What led you to your focus on Islam and the countries of Islam?
During '69, when I was both preparing the entry to the Ecole Normale Supérieure and I was also a militant of this small ultra-leftist group, I planned to travel to Afghanistan, for different reasons. It was a dream, a dream of childhood. Every evening, I spent one hour learning Persian from an English book: Teach Yourself Persian. I was learning by myself, so I didn't have any idea about the pronunciation. I wasn't sure if what I was learning was the real Persian language. Suddenly, just like that, I decided to go to Afghanistan. I missed the exam to enter the high school. I went outside Paris, hitchhiking. It took me six weeks to get to Afghanistan. I spent three months in Afghanistan. This was my first encounter with Islam and the Middle East.
How old were you then and what year was this?
It was in '69 and I was nineteen years old.
At that point the country was more stable than it became.
Not only the country, but the whole area. In '69 you could travel from Paris to New Delhi with just two visas. No war, no civil war, no revolution, nothing. So it was the hippie trail. The first stop was Istanbul, the second Tehran, then Kabul and, for many people, then Kathmandu. I was totally immersed in this hippie culture of the sixties, which, for me, was a way to get rid of the hyper-politicization of the life in Paris at that time.
Having gone there, what led you to then want to study this place where you had been? Why that choice as opposed to others?
In Afghanistan I traveled on foot a lot, from village to village, and I was in close touch with the peasantry in Afghanistan. I was struck by two things.

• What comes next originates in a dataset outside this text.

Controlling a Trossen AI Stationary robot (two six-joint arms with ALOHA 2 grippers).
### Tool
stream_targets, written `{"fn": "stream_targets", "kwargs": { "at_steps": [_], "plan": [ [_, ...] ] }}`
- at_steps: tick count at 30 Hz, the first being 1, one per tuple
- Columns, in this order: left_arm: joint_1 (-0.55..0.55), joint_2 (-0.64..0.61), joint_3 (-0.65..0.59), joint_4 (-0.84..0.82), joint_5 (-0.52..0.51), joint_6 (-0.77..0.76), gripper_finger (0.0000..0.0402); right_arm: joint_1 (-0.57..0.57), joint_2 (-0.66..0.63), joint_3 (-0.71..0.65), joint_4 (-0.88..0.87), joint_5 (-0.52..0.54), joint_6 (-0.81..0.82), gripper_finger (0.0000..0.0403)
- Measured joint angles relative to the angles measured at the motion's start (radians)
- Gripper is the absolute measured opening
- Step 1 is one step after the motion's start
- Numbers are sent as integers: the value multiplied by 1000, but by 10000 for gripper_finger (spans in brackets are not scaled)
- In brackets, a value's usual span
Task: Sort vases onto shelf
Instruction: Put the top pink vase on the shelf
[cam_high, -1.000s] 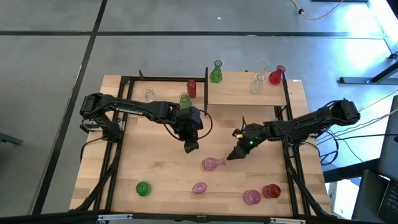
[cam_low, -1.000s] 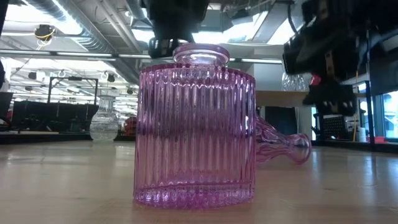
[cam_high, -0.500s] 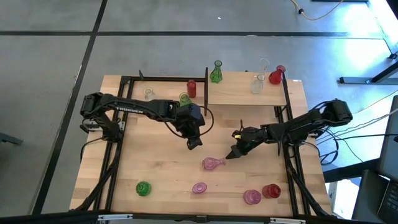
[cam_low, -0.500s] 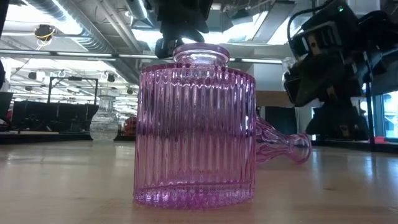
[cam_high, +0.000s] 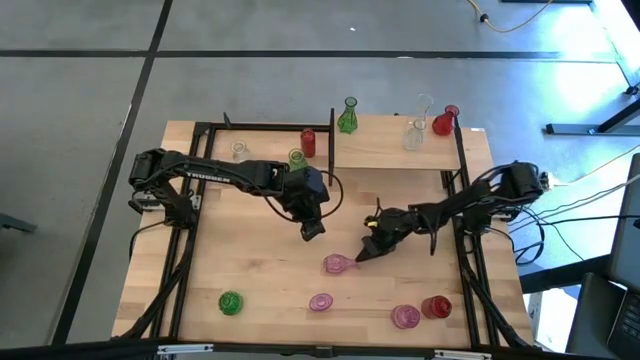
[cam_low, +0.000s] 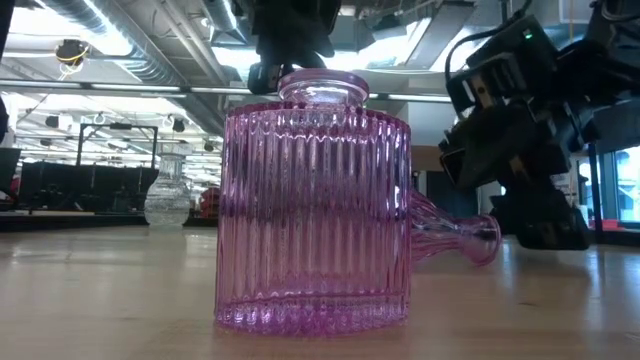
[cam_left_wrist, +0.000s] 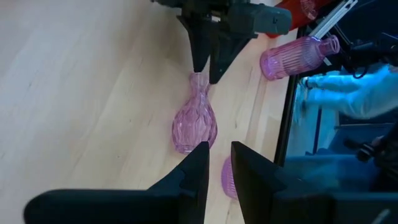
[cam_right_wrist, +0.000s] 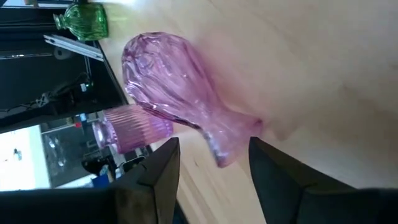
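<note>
I've brought my right gripper (cam_high: 362, 254) in from a second ago; its fingers now straddle the neck of the pink vase (cam_high: 340, 264) lying on the tabletop (cam_high: 250, 270), not yet clamped. Left gripper (cam_high: 311, 231) hasn't moved, fingers nearly closed, empty.

Glass on pale wood, dark matt arms

The ribbed pink vase (cam_low: 313, 210) is glossy, translucent glass with fine vertical fluting; the fallen pink vase (cam_right_wrist: 180, 93) has a smoother, wavy moulded surface that catches the light. The tabletop (cam_high: 250, 280) is light wood with a matt, faintly grained finish, as is the shelf (cam_high: 385, 150) board in its thin black metal frame. The right gripper (cam_right_wrist: 211, 168) fingers look like matt dark plastic.
</note>
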Motion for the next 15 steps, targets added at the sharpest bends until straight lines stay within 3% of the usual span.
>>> {"fn": "stream_targets", "kwargs": {
  "at_steps": [5, 10, 15],
  "plan": [
    [1, 0, 0, 0, -13, -1, 66, 0, 30, 31, 0, -72, 32, 172],
    [6, 0, 0, 0, -31, 1, 66, 0, 76, 50, 7, -70, 65, 166],
    [15, 0, 0, 1, -48, 2, 66, 0, 114, 74, 18, -53, 56, 100]
  ]
}}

First, we were all human beings; we could chat, discuss our polymorph lives or things like that. Secondly, it was a totally different society. At the time, of course, I was young, it was a bit romantic, so I was thinking about life in the village. This contradiction of the closeness of the human contacts and the difference of culture pushed me to say, "Okay, I have to study Islam, I have to study Persian more. I have to go back not only to understand the society, but, in a sense, to live in it." I didn't do that at the time for academic studies. I had no ideas of writing books, of turning anthropologist, or anything like that. I just wanted to travel to Afghanistan every year. And then, usually in the fall, I would go back to my place and resume my job. At that time I was a school teacher. I was quite happy to be a school teacher.